Sam remained with a hand on the window frame. In the light of a glowing fruit I could make out his gloves. He was wearing the spyril.

“All we’re doing is watching, Val,” he whispered. “This isn’t what I signed up for.”

“Sam …”

“All right,” he grumbled, then used his elbow to knock some of the glass out of the frame so he could climb through. He pointed the streambeam down into the water below, but hesitated.

Something rustled in the room. Sam spun, a jarring motion of the camera accompanied by a muffled crunch as a vine brushed his earpiece.

Megan stood behind him, shadowed by draping foliage, wearing jeans and a tight T-shirt. She seemed surprised to see him, and didn’t have her weapon out.

All grew still.

I found myself rising from my seat, words formed in my mouth. I wanted to scream at the screen, even though it was just a recording. “Just go,” I said. I pleaded.

“Sam, no,” Val said.

Sam reached for the gun at his side.

Megan drew faster.

It was over in under a second. I heard the shot, and then the camera lurched again. When it settled, Sam’s camera faced a nearby wall. I heard Sam’s breathing, labored, but he didn’t move. A shadow settled over him, and I could hear shuffling and figured that Megan—ever conscious of firearms—was disarming Sam and checking to see if he was feigning injury.

Val started whispering something over and over. Sam’s name.

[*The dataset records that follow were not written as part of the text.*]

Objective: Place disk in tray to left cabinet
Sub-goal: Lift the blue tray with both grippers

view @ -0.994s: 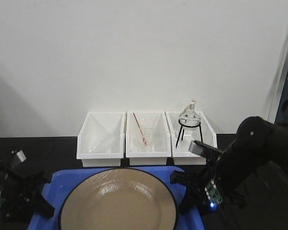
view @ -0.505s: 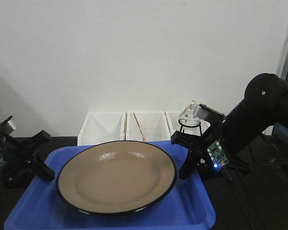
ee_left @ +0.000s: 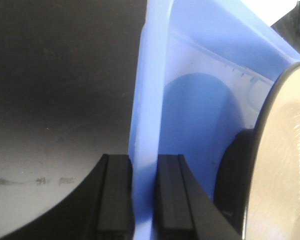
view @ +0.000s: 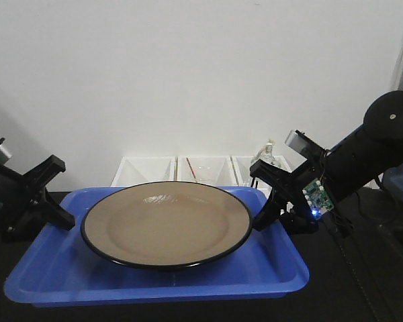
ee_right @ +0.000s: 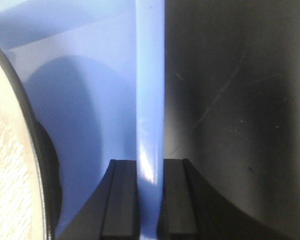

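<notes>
Blue tray spans between both arms, roughly level. Disk sits at tray centre, nearly reaching both long edges. Left gripper clamps tray's left short rim, one finger inside, one outside. Right gripper clamps right short rim likewise. White bins beyond tray's far edge; glass flask at rightmost one.

Three white bins in a row against a white wall, glass flask at the rightmost, black tabletop
</notes>
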### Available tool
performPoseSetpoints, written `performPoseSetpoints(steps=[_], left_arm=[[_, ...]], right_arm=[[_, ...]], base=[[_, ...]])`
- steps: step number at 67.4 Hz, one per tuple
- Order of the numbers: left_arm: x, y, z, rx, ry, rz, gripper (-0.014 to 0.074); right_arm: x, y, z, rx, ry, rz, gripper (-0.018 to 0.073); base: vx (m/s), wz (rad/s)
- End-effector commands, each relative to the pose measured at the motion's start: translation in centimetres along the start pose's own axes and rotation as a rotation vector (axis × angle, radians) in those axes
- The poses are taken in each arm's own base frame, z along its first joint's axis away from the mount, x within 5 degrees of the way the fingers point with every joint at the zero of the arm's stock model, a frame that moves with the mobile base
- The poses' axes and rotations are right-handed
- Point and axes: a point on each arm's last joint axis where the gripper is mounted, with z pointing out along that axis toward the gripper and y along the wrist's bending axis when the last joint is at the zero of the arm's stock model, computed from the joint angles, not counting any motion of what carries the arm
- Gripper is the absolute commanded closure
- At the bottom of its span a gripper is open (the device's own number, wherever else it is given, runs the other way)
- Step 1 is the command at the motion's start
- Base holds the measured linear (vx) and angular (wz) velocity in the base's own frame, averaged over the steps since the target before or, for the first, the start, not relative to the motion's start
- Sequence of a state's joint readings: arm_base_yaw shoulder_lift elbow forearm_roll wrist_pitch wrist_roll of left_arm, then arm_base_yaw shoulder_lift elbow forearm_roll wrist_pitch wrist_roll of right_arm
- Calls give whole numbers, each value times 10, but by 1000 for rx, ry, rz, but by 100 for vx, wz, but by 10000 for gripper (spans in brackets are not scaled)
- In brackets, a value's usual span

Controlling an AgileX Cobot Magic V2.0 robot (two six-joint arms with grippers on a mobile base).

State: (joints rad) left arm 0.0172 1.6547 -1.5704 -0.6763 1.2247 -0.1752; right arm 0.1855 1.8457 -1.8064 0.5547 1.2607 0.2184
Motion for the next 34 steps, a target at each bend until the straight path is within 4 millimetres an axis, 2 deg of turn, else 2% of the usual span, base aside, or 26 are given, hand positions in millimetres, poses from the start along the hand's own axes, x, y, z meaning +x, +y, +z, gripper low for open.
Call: performPoseSetpoints(steps=[1,34], left_arm=[[19,-38,-26,193,10,-1,597],[19,-38,-27,194,8,2,597]], right_arm=[[14,36,-33,-186,-20,-25,564],[14,36,-33,-185,-20,-25,564]], base=[[0,0],[0,0]])
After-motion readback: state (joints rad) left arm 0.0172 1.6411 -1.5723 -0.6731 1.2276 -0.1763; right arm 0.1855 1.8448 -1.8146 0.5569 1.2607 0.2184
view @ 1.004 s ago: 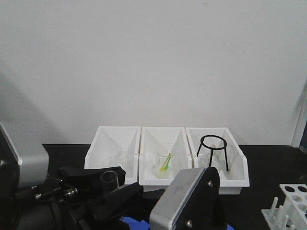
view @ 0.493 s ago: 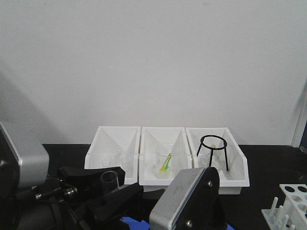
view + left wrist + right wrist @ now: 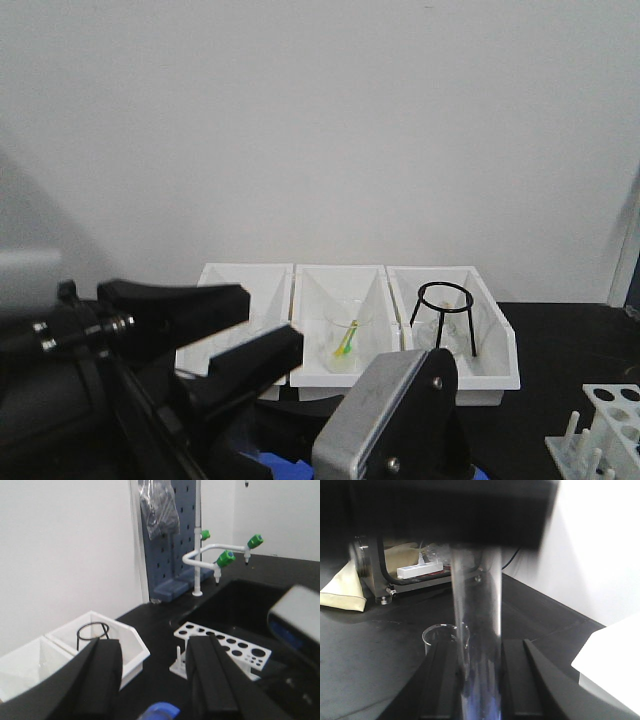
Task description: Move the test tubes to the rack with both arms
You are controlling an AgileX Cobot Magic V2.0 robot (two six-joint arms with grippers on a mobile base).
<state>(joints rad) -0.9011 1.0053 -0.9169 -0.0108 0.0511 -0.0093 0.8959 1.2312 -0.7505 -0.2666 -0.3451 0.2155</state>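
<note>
Left-wrist view: left gripper [image 3: 152,649] gapes; right gripper [image 3: 480,652] clamps one tube [image 3: 475,595]. One rack [image 3: 226,647]; three bins [image 3: 345,271] left of it; black bench [image 3: 565,350], white wall [image 3: 320,130].

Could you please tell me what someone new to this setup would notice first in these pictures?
In the right wrist view, a clear test tube stands upright right before the lens, apparently gripped by the right tool. In the front view, the open black left tool looms at lower left, before three white bins; the rightmost holds a black ring stand. The white rack sits at the lower right corner.
</note>
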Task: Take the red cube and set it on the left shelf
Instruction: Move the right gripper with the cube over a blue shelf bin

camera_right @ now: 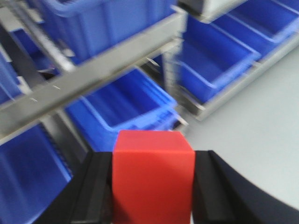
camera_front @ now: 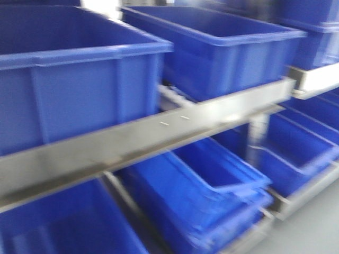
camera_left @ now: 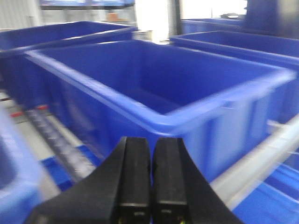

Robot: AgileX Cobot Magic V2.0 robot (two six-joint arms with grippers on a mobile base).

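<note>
Red cube (camera_right: 153, 170) sits clamped in the right claw (camera_right: 153, 189), base cropped; left claw (camera_left: 152, 151) clenched, empty.

No readable text is being picked up right now: nothing can be made out on the blue bins (camera_front: 79, 90) or the shelf rail (camera_front: 106, 148).
</note>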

I realized I was sweating.

Megan’s shadow retreated and Sam’s breathing grew worse and worse. Val tried to talk to him, told him that Exel was on his way, but Sam gave no response.

I didn’t see his life end. But I heard it. One breath at a time until … nothing.

I sank down into the seat as the video stopped, Val’s voice cutting out halfway through a yell for Exel to hurry. I felt like I’d watched something intimate, something I shouldn’t have.

She really did kill him, I thought. It had kind of been self-defense, hadn’t it? She’d checked on the noise he was making. He’d drawn a gun.…

Of course, Megan reincarnated if killed. Sam didn’t.

I lowered the datapad, numb. I couldn’t blame Megan for defending herself, but at the same time, it tore at me to think of what had happened. This could have been avoided so easily.

How much of what Megan had told me could I trust? After all, Prof had been spying on me. And now it turned out Megan really had killed Sam. Unfortunately, I realized that deep down, I wasn’t surprised. Megan had seemed uncomfortable when I’d mentioned Sam to her, and she hadn’t explained herself or what had happened. I hadn’t given her the chance.

I hadn’t wanted to know.

Who could I trust? My emotions were a messed-up jumble, a churning stew of confusion, frustration, and nausea. Nothing made sense anymore. Not like it should have.

Gasping for breath …, Regalia had said to me.

I latched on to a thought, something different, something to pull me away from the muddle of how I felt about Megan, Prof, and the Reckoners. That day back when I’d first been practicing with the spyril, Regalia had appeared. She’d talked about how I’d die alone someday. Gasping for breath in one of these jungle buildings, one step from freedom, she’d said. Your last sight a blank wall that someone had spilled coffee on. A pitiful, pathetic end.

Though I hated to see any of this again, I rewound the video to Sam’s last sight, his camera pointed at the wall. That wall was stained as if something had spilled on it.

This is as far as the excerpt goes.